The statement isn't "black lives matter more than [insert other race here]..." It's that our lives matter. Period. The Civil Rights Movement began to swell only 60 years ago. The Civil Rights Act took place in 1964, with the Voting Rights Act and the end of Jim Crow laws happening in 1965 -- all of this only 50 years ago. Fifty. Most of us have relatives who lived through these experiences. We are not far removed from the era in which the "system" we're being asked to trust could legally tell black children "you aren't worthy of being educated in the same schools as white children." Integration of schools and fair treatment for all races was a battle that had to be fought (and in far too many ways, a battle that still exists). We had to convince lawmakers that “separate but equal” was anything but. We had to take action in order to prevent the arrests, beatings, and murders that could occur by simply existing in spaces that cities and states had been empowered to deem for “whites only.”

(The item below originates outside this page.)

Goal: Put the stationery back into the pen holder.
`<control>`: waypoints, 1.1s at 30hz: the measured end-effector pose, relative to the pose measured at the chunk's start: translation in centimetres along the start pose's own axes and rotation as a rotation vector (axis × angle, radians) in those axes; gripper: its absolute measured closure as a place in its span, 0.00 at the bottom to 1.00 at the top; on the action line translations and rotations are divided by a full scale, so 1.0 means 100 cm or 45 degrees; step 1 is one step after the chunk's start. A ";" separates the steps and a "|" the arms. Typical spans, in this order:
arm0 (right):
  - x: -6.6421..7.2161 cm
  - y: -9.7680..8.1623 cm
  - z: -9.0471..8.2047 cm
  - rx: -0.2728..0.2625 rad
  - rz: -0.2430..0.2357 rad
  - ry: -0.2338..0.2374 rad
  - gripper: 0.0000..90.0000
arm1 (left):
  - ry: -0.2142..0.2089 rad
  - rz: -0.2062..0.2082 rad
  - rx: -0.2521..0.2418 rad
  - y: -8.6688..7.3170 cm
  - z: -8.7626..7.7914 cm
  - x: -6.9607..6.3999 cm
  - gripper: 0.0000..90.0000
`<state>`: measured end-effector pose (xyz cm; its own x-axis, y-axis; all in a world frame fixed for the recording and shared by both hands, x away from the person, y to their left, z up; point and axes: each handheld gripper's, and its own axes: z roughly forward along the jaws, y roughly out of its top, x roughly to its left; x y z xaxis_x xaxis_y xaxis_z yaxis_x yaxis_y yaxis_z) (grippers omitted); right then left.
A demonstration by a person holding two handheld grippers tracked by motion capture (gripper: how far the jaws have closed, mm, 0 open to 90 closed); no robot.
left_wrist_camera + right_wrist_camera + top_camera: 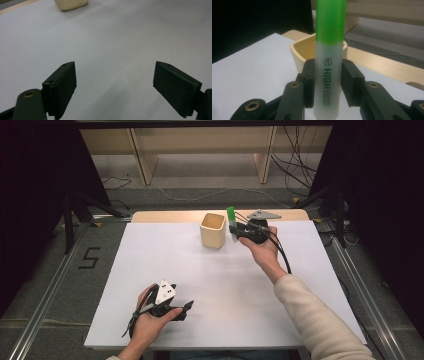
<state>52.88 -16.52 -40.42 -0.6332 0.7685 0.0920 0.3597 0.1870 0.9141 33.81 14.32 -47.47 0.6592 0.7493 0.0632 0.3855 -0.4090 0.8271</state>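
Right gripper view reads "HIGH" on the highlighter (328, 62) clamped in the right gripper (328, 82); high view places it beside the cup (213, 230). Left gripper (113, 85) gapes, empty.

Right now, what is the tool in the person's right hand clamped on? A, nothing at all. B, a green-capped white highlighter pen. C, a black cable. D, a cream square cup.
B: in the right gripper view the right tool has both black pads pressed against the barrel of the green-capped white highlighter pen, held upright just in front of the cream square cup.
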 end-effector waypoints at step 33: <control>0.002 0.037 0.038 -0.040 -0.014 -0.006 0.73 | -0.002 -0.003 -0.008 0.000 0.000 0.001 0.21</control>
<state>56.64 -13.35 -38.53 -0.6335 0.7696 0.0801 0.3313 0.1763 0.9269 33.85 14.38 -47.46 0.6592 0.7495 0.0602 0.3830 -0.4036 0.8309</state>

You also don't get to tell me those things are "in the past,” when I grew up seeing it in the faces of my parents and grandparents. Hearing hurt in their voices. Seeing my father's tears and pain over being a 6-year-old boy in Arkansas who was unable to protect his 4-year-old baby brother from being kicked down the street by a white man because he used the wrong bathroom. It was 1954 and my uncle was a 4-year-old child who couldn't even read the "whites only" sign. The crack of my dad’s voice will forever echo in my mind: “the white man kicked him in the behind…a four-year-old...” You don’t get to tell me it’s “in the past” when just this week, I saw a video of a four-year-old young black girl crying with the kind of pain that causes a sickness in my stomach… her tears the result of white children telling her they didn’t want to play with her because she is black. In 2014. So how dare anyone part their lips or place their fingers on a keyboard to tell another person to "get over" the centuries of systematic and institutionalized racism that clearly still linger to this day. You don't get it.

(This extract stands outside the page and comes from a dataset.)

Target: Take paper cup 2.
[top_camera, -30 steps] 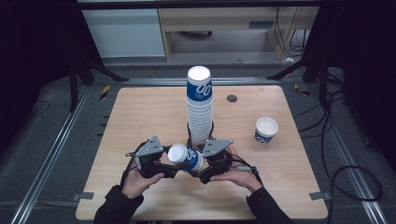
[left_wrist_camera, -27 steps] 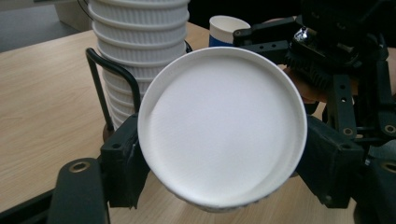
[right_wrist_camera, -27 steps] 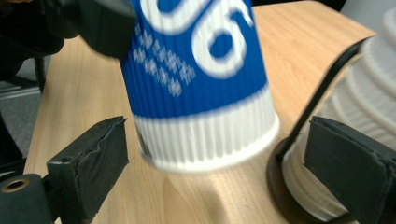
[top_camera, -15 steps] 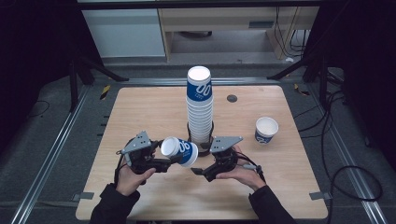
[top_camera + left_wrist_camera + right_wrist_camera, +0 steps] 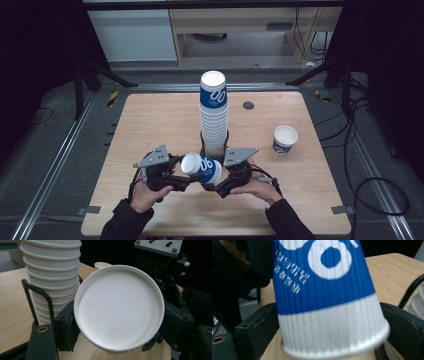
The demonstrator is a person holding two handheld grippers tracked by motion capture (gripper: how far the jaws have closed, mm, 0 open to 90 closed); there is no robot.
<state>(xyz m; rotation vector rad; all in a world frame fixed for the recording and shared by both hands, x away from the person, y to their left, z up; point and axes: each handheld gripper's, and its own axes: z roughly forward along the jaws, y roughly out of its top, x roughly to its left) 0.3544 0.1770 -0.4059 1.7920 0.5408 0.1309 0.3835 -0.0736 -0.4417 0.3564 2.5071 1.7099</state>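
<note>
Centrally, low over the near edge of the wooden table (image 5: pixel 150 125), a blue-and-white ribbed paper cup (image 5: pixel 201 168) lies on its side in the air, held between two hand-held grippers. The left gripper (image 5: pixel 183 176) has its jaws about half spread and pinching the cup's narrow base end; in its own view the white bottom disc (image 5: pixel 119 307) faces the camera with a black jaw on either side. The right gripper (image 5: pixel 214 186) stands at the cup's wide rim end; its jaws have just been opening and now sit spread, with the rim (image 5: pixel 337 350) between them, though whether the pads press it I cannot tell. It looks like a handover, the left taking the cup as the right lets go.

Just behind the cup, a tall stack of matching cups (image 5: pixel 214 112) stands upside down in a black wire holder (image 5: pixel 204 146), likely the source of this cup. Well to the right, a single cup (image 5: pixel 285 139) stands upright and looks empty. A small dark round disc (image 5: pixel 248 105) is set in the tabletop behind the stack.
</note>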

We began life in this country as property. Considered 3/5 of a person. Not even fully human. The only difference being the pigmentation of our skin, but still not considered a human being. That history didn’t magically disappear from the social consciousness in 1964 with the Civil Rights Act and it certainly hasn’t vanished in the span of only 50 years since.

So, yes. To everyone commenting "ALL lives matter" -- I agree 100%. But stop. You are not adding anything even remotely meaningful to a conversation you clearly haven't tried to understand. You simply don't get it...yet. And so we continue to protest.